Driving in Rain, Sleet, or Snow? Cognitive Biases Worsen Winter Driving

PAFF_022015_SnowyDriving_newsfeatureThis winter much of the United States has been battered by snowstorms and record freezing temperatures. But snowflakes and black ice aren’t the only things making winter roads dangerous — it’s likely that many drivers succumb to common cognitive biases that lead them to overestimate their skill at handling hazardous road conditions.

Psychological scientists have long known that people generally tend to view their skills in optimistic terms—regardless of how their abilities actually hold up in reality. In a recent article published in Perspectives on Psychological Science, Ethan Zell of the University of North Carolina at Greensboro and Zlatan Krizan of Iowa State University looked at dozens of studies evaluating people’s insight into their own skills and abilities.

After analyzing data from 22 meta-analyses, Zell and Krizan concluded that people have a tendency to overestimate their skills, whether it’s making basketball free-throws or solving math problems, and the researchers identified several factors that contribute to this overconfidence.

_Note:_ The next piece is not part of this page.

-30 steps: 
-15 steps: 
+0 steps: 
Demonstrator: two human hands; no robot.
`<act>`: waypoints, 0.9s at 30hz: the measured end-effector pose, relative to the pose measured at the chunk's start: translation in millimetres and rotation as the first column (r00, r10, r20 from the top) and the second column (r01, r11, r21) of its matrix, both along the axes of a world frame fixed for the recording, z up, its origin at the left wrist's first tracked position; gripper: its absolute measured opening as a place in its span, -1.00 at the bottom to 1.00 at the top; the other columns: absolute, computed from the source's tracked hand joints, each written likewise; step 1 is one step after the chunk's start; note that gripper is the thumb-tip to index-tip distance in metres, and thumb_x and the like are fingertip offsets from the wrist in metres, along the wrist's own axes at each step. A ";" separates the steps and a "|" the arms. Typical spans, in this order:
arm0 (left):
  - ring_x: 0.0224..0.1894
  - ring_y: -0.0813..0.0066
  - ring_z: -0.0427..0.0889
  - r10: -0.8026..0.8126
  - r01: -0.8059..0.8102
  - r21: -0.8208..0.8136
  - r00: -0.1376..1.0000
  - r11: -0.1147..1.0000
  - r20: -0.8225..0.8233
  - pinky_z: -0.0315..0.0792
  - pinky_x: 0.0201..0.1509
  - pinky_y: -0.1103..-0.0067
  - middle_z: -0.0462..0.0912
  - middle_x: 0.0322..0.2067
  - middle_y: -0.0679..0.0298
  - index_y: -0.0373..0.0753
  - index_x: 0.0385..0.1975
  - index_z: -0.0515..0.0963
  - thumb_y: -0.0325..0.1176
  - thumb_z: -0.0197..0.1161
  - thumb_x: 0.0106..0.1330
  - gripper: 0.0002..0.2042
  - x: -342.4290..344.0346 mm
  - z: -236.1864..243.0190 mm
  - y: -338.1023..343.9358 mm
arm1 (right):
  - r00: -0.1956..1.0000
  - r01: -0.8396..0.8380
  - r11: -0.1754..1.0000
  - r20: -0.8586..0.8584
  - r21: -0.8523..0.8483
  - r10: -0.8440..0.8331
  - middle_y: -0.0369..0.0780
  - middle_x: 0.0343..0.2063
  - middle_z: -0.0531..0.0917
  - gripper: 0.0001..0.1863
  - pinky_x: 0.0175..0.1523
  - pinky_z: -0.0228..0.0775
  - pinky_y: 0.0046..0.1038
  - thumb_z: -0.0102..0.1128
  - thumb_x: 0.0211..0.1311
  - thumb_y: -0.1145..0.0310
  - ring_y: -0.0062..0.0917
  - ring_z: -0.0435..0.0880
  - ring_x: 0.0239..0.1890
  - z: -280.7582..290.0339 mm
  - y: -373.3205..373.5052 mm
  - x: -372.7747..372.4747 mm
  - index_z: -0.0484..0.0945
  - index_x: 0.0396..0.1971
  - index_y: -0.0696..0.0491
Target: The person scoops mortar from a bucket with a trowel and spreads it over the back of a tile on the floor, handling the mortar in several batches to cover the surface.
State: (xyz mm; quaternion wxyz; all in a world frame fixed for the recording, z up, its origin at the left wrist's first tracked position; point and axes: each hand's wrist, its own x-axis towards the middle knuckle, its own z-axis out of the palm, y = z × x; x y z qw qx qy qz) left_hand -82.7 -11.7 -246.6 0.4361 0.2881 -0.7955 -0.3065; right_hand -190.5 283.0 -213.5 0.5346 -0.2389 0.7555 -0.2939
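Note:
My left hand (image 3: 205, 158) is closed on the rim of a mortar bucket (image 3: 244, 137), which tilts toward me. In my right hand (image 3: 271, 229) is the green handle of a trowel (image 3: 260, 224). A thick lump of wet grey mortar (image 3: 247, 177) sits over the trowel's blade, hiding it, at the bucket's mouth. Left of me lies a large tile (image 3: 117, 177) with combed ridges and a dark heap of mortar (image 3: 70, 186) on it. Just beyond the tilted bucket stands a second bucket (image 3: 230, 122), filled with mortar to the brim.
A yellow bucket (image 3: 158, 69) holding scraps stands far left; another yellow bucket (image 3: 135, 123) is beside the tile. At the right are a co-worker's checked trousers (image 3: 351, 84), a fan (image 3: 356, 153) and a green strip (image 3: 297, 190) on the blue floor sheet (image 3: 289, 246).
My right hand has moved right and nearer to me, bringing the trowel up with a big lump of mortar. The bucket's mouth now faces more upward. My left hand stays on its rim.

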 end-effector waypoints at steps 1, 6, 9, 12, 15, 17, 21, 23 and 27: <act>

They note, for example, that we’re more likely to overestimate how good we are at a task when we’re not very skilled at it, a phenomenon known as the Dunning-Kruger effect. So people who are inexperienced with winter driving may not have the capacity to assess how inept they really are.

And we often rely on potentially misleading memories of past performance as the basis for estimating our current abilities, which is particularly problematic when we go long stretches without driving in the snow.

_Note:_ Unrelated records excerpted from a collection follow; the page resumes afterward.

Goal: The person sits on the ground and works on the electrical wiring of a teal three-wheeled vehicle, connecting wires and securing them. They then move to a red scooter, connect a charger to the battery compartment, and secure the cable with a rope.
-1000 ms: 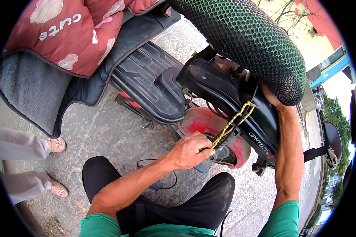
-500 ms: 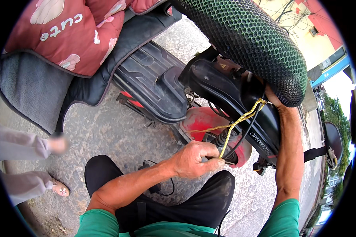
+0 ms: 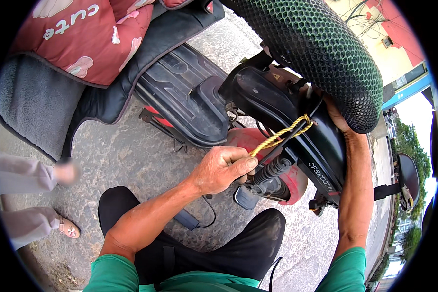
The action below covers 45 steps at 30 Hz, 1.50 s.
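My left hand (image 3: 225,168) is closed on a yellow twisted rope (image 3: 280,136), thumb on top. From there the rope runs up to the right, stretched fairly straight, and loops near a thin black cable beside the scooter's black rear body panel (image 3: 277,104). Under the edge of the seat (image 3: 321,53), which wears a green and black mesh cover, my right hand (image 3: 338,116) reaches in against the body. The seat hides its fingers. Below the rope sit a black coil-spring shock absorber (image 3: 272,169) and the dusty red fender (image 3: 297,182).
The scooter's black footboard (image 3: 180,92) lies left of the body, with a red padded leg cover (image 3: 92,48) beyond it. At far left stands a person in grey trousers (image 3: 24,173). A dark box with a cord (image 3: 186,219) rests on the concrete between my knees.
My left hand has moved left and slightly up, drawing the rope straighter. The rope's far loop now sits lower and further left. My right hand stays under the seat.
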Each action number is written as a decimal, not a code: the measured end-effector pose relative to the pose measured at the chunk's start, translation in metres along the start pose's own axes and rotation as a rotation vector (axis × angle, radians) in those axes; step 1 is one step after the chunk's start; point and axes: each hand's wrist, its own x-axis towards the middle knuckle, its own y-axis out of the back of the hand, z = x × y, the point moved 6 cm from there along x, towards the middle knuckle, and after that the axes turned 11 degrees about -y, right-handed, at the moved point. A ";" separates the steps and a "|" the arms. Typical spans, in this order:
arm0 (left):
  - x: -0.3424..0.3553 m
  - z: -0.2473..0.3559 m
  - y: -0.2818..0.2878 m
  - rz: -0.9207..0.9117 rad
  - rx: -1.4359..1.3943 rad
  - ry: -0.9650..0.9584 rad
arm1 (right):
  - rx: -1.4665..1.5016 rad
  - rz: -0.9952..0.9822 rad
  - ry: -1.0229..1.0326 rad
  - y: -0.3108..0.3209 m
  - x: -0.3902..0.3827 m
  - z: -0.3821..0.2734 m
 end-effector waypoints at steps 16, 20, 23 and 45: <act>-0.002 -0.018 -0.007 -0.053 -0.002 -0.008 | -0.028 0.058 -0.054 0.006 0.003 0.001; -0.008 -0.021 0.004 -0.056 0.085 -0.014 | -0.220 0.150 0.048 0.003 0.017 0.019; 0.001 -0.026 -0.011 -0.046 0.088 -0.104 | -0.083 0.029 -0.048 -0.008 0.015 0.078; -0.002 -0.027 -0.005 -0.075 0.115 -0.121 | -0.204 -0.217 -0.153 -0.037 0.018 0.054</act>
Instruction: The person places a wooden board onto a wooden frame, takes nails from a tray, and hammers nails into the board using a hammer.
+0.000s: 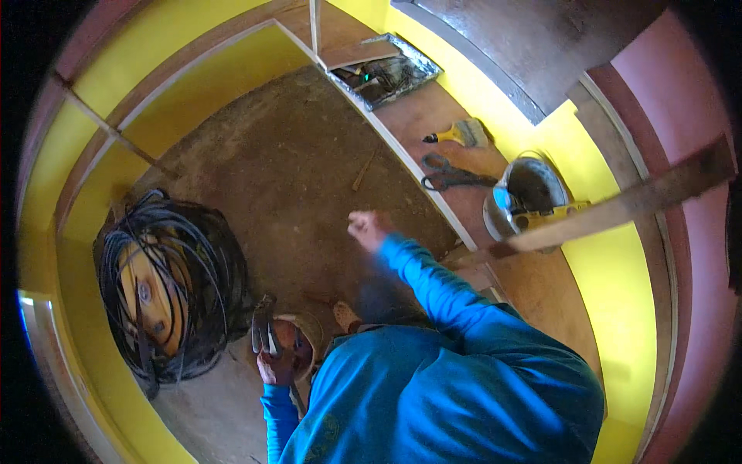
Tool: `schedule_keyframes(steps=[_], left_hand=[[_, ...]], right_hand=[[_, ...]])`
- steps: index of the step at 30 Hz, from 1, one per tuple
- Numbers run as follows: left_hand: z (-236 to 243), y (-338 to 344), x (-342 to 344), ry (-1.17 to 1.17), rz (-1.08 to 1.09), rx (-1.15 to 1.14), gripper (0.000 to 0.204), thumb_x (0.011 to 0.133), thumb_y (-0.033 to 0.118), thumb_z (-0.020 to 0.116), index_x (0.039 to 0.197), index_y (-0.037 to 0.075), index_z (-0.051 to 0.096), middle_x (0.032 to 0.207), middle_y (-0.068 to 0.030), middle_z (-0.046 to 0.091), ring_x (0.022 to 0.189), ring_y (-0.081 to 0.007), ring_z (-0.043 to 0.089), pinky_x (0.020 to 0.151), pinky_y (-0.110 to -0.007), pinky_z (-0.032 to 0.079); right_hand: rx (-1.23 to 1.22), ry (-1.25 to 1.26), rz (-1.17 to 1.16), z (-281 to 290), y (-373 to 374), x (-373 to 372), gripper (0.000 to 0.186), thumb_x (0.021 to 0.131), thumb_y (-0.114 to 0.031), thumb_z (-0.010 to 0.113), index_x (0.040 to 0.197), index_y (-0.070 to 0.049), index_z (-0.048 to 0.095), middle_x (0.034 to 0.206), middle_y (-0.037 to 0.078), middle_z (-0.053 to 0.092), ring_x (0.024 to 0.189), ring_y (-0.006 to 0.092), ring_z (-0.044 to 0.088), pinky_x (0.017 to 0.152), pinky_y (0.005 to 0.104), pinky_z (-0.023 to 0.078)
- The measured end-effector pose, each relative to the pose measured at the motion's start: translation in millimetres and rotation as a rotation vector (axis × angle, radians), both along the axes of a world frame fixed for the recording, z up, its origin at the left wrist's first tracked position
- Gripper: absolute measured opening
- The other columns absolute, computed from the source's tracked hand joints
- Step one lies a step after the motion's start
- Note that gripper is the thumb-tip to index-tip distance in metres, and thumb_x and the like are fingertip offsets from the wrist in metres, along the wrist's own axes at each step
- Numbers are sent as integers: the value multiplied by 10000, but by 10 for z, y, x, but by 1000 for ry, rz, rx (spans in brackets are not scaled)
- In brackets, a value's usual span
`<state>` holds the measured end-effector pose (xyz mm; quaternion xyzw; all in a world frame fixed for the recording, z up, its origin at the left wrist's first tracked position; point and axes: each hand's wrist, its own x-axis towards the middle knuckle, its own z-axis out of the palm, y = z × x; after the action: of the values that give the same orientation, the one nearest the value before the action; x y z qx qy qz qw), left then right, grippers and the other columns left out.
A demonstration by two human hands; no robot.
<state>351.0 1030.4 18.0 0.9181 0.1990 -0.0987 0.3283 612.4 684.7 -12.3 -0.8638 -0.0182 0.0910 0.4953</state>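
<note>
My left hand (277,365), in a blue sleeve, is low near my body and grips a grey metal hand tool (263,328) whose head points up. It looks like pliers or a claw hammer, I cannot tell which. A tan round roll (309,331) sits just right of that hand. My right hand (366,229) is raised out over the brown dirt floor (294,170). Its fingers are closed in a fist and it is blurred. Nothing shows in it.
A big coil of black cable (166,286) lies at the left against yellow walls. On the wooden ledge to the right are a paintbrush (462,134), black scissors (447,173), a bucket (527,193) and a slanting wooden plank (626,205). An open box of tools (386,73) sits farther back.
</note>
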Motion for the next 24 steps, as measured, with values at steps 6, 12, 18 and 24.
schedule_keyframes(steps=[6, 12, 18, 24], left_hand=[[96, -139, 946, 51, -58, 92, 457, 650, 344, 710, 901, -15, 582, 743, -191, 621, 685, -337, 610, 582, -404, 471], [-346, 71, 1924, 372, -191, 76, 456, 653, 346, 706, 913, -7, 581, 750, -190, 621, 688, -339, 609, 587, -407, 473], [-534, 214, 2914, 521, -326, 171, 456, 656, 348, 701, 926, 1, 580, 757, -190, 620, 691, -342, 608, 591, -410, 474], [-695, 340, 3415, 634, -410, 236, 456, 659, 350, 697, 938, 9, 579, 764, -189, 619, 694, -344, 607, 595, -414, 476]], right_hand=[[-274, -425, -615, 1117, -794, 1902, 159, 744, -193, 646, 849, -73, 653, 627, 42, 602, 599, 156, 576, 542, 294, 458], [-537, -626, -699, 1145, -2071, 3811, 142, 741, -170, 605, 842, -102, 679, 767, 141, 650, 717, 283, 634, 677, 364, 503], [-1010, -93, -173, 253, -3137, 5100, 139, 673, -95, 592, 782, -106, 678, 835, 159, 636, 840, 329, 615, 758, 409, 492], [-1163, 226, 89, 318, -3013, 5115, 222, 771, -113, 539, 940, -26, 653, 1009, 208, 613, 947, 376, 595, 813, 452, 489]])
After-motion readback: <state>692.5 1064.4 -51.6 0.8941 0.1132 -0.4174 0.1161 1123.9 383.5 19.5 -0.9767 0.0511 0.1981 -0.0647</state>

“When people provide self-assessments before the criterion, their judgments are likely based on memories of past experiences with the task, which may be biased by memory decay and the desire to remember one’s performances positively,” Zell and Krizan write.

Zell and Krizan found that people are far more accurate about assessing their skills when they receive accurate feedback. But drivers rarely receive any formal or official feedback about their driving, making it difficult for them to accurately assess their winter driving skills until it’s too late.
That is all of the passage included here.